Suwałki
O wsparcie apelują suwalskie KOTOZ-y, czyli placówki opiekujące się bezdomnymi kotami. Potrzebna jest karma, wolontariusze i adopcje. Obie placówki są przepełnione, bo lato to okres, kiedy do kociarni trafia najwięcej kotów. Obecnie KOTOZ-y sprawują opiekę nad kilkuset kotami. Karmią, leczą, prowadzą kastracje. Jednocześnie utrzymują się tylko i wyłącznie z darowizn, których w ostatnim czasie jest coraz mniej.
– Sytuacja jest bardzo trudna. Utrzymujemy się z darowizn, a czasy dla każdego są trudne – mówi Monika Filipkowska z KOTOZ-u przy ulicy Minkiewicza w Suwałkach.

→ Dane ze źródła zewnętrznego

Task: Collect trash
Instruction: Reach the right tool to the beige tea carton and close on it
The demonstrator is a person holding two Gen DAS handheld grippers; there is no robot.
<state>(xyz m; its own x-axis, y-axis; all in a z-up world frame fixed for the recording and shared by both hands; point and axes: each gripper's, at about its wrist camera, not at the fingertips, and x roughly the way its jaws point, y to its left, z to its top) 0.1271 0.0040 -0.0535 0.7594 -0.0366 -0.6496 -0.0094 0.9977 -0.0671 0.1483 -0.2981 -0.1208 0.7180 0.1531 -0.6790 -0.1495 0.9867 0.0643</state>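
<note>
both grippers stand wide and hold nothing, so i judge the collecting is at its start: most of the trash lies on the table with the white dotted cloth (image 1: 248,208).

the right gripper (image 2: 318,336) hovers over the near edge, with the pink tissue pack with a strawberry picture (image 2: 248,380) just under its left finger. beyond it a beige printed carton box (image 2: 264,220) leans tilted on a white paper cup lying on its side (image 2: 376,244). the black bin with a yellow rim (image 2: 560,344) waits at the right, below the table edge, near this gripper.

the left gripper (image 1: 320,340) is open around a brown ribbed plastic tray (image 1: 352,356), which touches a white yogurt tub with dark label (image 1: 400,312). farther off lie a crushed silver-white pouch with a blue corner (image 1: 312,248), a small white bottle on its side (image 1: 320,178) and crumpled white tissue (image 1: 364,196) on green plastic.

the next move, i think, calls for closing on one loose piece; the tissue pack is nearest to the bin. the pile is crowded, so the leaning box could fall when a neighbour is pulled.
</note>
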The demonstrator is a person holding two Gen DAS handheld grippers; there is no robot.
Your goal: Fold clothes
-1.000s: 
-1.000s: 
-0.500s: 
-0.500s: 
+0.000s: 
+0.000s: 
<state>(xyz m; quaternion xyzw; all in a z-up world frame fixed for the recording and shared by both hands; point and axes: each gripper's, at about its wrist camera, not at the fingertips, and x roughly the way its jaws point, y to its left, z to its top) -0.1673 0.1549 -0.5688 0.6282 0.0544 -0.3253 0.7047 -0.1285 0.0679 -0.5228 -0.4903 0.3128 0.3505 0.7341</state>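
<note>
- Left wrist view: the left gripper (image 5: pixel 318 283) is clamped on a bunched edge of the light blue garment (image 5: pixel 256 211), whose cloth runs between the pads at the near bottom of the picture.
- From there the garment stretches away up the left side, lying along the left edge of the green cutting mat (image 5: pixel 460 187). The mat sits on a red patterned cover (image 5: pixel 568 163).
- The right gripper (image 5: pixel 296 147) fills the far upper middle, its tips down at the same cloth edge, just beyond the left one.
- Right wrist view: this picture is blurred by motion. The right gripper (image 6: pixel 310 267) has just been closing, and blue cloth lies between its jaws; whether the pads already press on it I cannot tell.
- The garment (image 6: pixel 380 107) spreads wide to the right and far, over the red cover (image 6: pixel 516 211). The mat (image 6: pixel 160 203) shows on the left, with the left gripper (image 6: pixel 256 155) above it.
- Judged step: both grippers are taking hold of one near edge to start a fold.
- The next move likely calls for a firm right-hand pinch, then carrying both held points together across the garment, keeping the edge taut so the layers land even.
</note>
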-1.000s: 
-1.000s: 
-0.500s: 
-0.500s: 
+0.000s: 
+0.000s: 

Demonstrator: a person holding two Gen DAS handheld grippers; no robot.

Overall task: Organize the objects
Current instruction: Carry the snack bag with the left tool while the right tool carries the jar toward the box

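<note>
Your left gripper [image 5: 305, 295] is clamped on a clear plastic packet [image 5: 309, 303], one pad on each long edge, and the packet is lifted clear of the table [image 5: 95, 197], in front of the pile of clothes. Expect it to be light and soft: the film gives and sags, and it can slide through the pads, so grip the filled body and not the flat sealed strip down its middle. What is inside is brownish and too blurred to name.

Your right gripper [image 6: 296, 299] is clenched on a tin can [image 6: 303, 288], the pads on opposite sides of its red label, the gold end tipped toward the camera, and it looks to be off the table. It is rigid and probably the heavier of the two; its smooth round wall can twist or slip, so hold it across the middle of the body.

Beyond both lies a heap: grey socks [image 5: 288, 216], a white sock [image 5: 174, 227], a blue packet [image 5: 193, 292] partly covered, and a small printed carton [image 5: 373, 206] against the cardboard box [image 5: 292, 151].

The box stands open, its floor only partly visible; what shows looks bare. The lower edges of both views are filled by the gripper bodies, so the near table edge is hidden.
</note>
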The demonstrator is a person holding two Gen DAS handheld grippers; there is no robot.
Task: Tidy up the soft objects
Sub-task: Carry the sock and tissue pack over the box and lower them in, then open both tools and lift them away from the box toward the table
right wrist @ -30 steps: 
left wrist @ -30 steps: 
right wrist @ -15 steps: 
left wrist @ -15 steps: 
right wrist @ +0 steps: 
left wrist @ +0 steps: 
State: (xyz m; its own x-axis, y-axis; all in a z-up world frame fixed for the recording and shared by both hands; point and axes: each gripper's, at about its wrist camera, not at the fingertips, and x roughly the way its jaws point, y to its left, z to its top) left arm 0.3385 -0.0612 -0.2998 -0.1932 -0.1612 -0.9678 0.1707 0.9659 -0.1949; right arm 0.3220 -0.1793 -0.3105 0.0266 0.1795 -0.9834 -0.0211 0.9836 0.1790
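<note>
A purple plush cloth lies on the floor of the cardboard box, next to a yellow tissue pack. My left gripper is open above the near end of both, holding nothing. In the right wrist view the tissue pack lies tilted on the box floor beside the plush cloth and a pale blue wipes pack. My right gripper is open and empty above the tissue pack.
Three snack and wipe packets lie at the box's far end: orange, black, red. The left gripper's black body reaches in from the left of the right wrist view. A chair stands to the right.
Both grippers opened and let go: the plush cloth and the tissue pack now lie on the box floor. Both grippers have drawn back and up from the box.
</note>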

Jednocześnie KOTOZ-y spotykają się z niezrozumieniem. Wiele osób nie wie, że to organizacje pozarządowe, które działają tylko i wyłącznie w oparciu o pracę wolontariuszy, składki i pomoc życzliwych ludzi. Kiedy są przepełnione, nie przyjmują kotów. To spotyka się z oburzeniem i roszczeniami.
– Nie mamy dotacji samorządowych. Pracujemy, bo chcemy i możemy zrobić tyle, ile zdołamy – wyjaśnia wolontariuszka.